WEDNESDAY, September 12, 2007


        ANALYSIS/PDE SEMINAR                         PSA 306   1:40 p.m.
        Fernando Carreon, Department of Mathematics and Statistics
          "A Geometrical Method to Study Front Propagation Problems"
        ABSTRACT: A geometrical approach to analyze the asymptotic
        behavior of scaled reaction diffusion equations is discussed.
        A typical example of such equations are the scaled RDE of Allen-
        Cahn type, where a front moving by its mean curvature is
        generated as the scale parameter goes to zero.
          A weak formulation of motion of hypersurfaces with curvature
        dependent velocities is presented.

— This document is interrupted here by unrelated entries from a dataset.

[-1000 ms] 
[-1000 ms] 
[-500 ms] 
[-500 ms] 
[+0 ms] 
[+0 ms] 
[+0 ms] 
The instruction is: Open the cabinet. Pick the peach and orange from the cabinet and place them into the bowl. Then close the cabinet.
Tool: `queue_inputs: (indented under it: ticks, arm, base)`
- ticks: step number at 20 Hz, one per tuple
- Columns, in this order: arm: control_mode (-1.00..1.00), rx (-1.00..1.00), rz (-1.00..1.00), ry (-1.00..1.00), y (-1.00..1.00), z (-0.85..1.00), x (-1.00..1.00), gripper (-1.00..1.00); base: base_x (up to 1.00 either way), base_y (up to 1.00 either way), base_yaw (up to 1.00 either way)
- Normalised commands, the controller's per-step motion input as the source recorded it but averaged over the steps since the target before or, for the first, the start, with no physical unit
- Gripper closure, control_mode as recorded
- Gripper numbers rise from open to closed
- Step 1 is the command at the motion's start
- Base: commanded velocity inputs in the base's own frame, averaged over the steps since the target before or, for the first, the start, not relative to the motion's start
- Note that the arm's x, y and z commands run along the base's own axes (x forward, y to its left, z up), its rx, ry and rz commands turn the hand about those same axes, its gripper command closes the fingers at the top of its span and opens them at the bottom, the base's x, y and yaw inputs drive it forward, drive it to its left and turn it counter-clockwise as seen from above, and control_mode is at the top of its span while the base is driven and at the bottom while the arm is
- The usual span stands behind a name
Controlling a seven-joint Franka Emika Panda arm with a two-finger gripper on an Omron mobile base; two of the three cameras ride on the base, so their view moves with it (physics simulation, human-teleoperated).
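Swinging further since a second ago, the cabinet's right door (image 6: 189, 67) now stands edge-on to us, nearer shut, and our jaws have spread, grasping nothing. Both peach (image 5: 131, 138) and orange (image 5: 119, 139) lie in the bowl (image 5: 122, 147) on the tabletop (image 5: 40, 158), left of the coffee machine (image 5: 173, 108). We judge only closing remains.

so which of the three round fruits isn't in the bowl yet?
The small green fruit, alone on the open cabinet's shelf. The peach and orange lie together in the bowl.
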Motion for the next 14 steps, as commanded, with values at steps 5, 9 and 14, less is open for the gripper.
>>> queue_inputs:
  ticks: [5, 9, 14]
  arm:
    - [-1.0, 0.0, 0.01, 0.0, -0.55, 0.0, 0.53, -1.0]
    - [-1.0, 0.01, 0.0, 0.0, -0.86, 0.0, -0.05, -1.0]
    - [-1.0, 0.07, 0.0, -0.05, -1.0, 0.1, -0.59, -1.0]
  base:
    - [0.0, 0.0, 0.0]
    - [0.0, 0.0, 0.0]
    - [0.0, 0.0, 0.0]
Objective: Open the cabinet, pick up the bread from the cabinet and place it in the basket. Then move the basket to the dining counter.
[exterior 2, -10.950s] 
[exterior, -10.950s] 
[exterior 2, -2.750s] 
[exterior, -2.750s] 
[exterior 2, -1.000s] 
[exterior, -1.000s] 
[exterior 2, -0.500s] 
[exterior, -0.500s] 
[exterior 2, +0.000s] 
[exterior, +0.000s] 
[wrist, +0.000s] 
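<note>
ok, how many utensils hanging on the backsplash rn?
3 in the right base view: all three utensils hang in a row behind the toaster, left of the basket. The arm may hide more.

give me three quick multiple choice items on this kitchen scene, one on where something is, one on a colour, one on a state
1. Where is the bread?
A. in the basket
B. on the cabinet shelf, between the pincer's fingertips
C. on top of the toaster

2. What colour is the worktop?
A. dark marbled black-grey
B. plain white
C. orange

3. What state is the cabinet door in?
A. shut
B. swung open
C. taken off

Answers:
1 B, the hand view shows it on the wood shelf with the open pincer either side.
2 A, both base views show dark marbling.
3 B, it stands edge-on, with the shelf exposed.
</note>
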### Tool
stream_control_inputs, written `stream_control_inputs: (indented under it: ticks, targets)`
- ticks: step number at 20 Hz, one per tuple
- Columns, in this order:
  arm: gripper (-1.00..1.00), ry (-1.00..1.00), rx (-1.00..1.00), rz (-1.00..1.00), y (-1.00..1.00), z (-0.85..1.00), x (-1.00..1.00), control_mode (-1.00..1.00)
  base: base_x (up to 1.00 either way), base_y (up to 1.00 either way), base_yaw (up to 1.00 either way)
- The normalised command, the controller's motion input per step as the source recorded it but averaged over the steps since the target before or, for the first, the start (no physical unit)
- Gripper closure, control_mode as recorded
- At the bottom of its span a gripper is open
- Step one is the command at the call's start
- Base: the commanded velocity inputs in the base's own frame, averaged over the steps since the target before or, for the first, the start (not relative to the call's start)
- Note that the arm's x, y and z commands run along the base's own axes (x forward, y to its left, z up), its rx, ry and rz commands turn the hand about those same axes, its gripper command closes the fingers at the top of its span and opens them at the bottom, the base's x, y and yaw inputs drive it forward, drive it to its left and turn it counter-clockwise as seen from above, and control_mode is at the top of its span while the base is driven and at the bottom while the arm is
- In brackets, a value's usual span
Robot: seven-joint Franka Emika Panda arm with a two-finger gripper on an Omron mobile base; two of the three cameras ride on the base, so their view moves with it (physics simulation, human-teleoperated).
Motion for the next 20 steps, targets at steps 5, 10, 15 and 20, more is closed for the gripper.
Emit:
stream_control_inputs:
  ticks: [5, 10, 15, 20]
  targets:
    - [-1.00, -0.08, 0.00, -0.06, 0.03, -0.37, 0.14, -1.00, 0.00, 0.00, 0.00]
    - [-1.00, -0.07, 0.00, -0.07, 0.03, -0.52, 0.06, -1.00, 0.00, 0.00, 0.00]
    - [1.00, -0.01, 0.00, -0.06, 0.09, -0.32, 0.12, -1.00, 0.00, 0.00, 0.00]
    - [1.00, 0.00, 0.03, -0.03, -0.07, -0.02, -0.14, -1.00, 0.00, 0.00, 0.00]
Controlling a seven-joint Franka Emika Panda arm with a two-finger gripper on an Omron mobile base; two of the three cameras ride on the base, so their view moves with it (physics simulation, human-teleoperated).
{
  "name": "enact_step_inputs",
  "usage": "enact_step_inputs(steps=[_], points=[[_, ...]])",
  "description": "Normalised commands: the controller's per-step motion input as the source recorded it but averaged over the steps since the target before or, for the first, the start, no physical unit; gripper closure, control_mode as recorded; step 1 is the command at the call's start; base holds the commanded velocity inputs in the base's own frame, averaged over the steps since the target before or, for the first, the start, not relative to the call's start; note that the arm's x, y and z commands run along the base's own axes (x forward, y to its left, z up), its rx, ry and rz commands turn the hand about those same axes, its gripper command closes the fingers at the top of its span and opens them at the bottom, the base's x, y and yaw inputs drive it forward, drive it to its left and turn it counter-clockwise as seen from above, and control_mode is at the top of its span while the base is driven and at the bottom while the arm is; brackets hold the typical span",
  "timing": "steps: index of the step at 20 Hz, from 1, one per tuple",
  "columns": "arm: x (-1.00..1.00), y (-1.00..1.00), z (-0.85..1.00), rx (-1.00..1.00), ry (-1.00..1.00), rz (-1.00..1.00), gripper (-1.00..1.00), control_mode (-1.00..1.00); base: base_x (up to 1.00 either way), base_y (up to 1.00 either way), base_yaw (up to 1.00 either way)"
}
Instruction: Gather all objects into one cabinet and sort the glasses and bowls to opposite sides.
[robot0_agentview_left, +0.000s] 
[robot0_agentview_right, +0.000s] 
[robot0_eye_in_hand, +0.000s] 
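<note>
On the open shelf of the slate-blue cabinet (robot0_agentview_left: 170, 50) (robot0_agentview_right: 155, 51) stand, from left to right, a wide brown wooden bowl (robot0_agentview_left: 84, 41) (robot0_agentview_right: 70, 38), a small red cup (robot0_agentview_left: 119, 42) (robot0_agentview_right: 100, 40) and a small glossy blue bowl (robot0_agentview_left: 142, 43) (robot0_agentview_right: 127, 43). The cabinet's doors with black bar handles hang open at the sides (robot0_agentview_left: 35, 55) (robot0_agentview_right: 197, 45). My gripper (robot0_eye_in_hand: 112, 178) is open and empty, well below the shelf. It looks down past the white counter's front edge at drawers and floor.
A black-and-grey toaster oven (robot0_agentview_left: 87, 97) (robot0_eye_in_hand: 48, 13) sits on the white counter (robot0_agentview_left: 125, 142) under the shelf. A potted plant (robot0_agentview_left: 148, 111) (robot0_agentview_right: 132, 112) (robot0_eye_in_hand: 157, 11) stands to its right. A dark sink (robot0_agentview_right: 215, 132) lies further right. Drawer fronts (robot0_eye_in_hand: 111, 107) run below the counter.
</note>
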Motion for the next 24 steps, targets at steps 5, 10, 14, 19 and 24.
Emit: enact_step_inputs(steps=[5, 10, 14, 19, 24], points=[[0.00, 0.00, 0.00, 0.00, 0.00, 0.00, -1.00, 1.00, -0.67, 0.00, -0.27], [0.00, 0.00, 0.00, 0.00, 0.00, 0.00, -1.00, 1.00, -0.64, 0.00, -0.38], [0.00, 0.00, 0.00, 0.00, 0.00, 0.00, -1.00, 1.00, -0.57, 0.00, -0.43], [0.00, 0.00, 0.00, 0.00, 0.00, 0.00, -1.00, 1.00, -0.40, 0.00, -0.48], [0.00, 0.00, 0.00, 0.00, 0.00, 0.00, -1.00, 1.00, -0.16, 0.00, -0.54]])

This notion turns out to be
        equivalent to the level set formulation under the no fattening
        condition of the fronts.

        COMPRESSIVE SENSING SEMINAR                  ECA 225   4:00 p.m.
          (In cooperation with Department of Electrical Engineering)
        Video Lecture by Emmanuel J. Candes,
                         California Institute of Technology
          "Compressive Sampling: Sparsity and Incoherence"
        ABSTRACT: Compressed sensing essentially relies on two tenets:
        the first is that the object we wish to recover is compressible
        in the sense that it has a sparse expansion in a set of basis
        functions; the second is that the measurements we make (the
        sensing waveforms) must be incoherent with these basis
        functions. This video lecture introduces key results in the
        field such as a new kind of sampling theorem which states that
        one can sample a spectrally sparse signal at a rate close to
        the information rate - and this without information loss.

FRIDAY, September 14, 2007


        C*-ALGEBRA SEMINAR                           PSA 307   9:40 a.m.
        Jack Spielberg, Department of Mathematics and Statistics
          "Intro to Graph Algebras and their K-Theory, Part 3"

        MATH BIOLOGY SEMINAR                         PSA 102   3:40 p.m.
        Nicolas Lanchier, Department of Mathematics and Statistics
          "Survival (and Coexistence) in Spatially Explicit
           Metapopulations"
        ABSTRACT: Interacting particle systems are usually defined as
        Markov processes on a state space that maps the regular lattice
        into a finite set of colors, and whose dynamics are described
        by local interactions. We extend this framework by replacing
        the usual lattice with a connected graph whose topology
        dictates how particles interact. This approach allows us to
        define a version of the contact process including two levels
        of interactions, ideally suited to model metapopulations. The
        mathematical analysis of our "two-scale" contact process
        reveals that a single species may survive if it is either a
        good competitor or a good colonizer. This also suggests that
        two species may coexist in the presence of two levels of
        interactions, which is not the case on the regular lattice.
        This is a joint work with Belhadji.